Aim of the task:
Restate, exactly and without pictures, the lines from the start of the listing below through the line holding "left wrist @".

Provided data:
◆ ◆ ◆ ◆ ◆ ◆ ◆

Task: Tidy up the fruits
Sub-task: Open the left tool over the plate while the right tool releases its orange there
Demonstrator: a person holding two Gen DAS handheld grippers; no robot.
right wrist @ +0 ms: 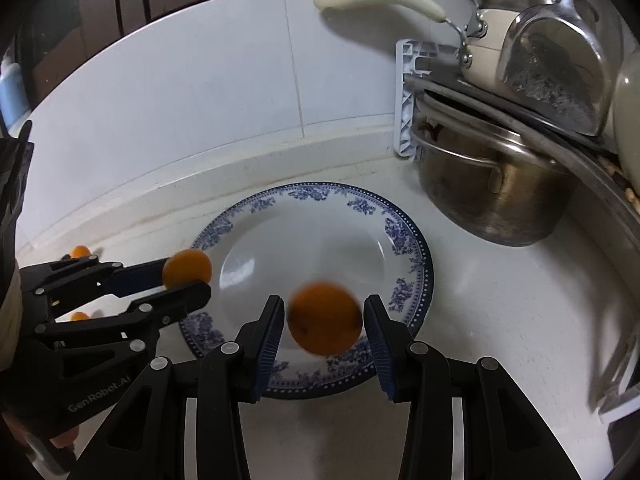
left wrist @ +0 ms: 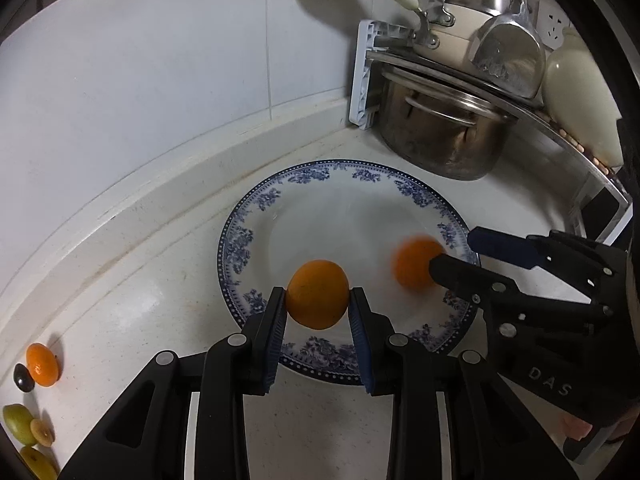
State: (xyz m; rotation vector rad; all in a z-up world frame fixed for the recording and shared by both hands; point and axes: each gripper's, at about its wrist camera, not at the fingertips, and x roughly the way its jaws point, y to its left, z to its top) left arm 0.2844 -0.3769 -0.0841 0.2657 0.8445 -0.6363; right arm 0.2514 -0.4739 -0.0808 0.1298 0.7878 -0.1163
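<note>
The left gripper (left wrist: 318,300) holds one orange (left wrist: 318,294) tight between its fingers (left wrist: 276,320), above the near rim of the blue-patterned plate (left wrist: 256,208), so that it can be set down there. The right gripper (right wrist: 324,320) has its fingers wide; its orange (right wrist: 325,318) is blurred between them and seems to be dropping onto the plate, though I cannot be sure. More fruit waits on the table (left wrist: 160,280) left of the plate: a small orange (left wrist: 42,364), a dark grape (left wrist: 22,378) and green grapes (left wrist: 18,424).
</note>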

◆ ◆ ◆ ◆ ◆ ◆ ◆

Result of this exercise:
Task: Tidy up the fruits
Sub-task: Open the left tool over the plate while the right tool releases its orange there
Demonstrator: a person holding two Gen DAS handheld grippers; no robot.
right wrist @ +0 ms: 
left wrist @ +0 ms: 

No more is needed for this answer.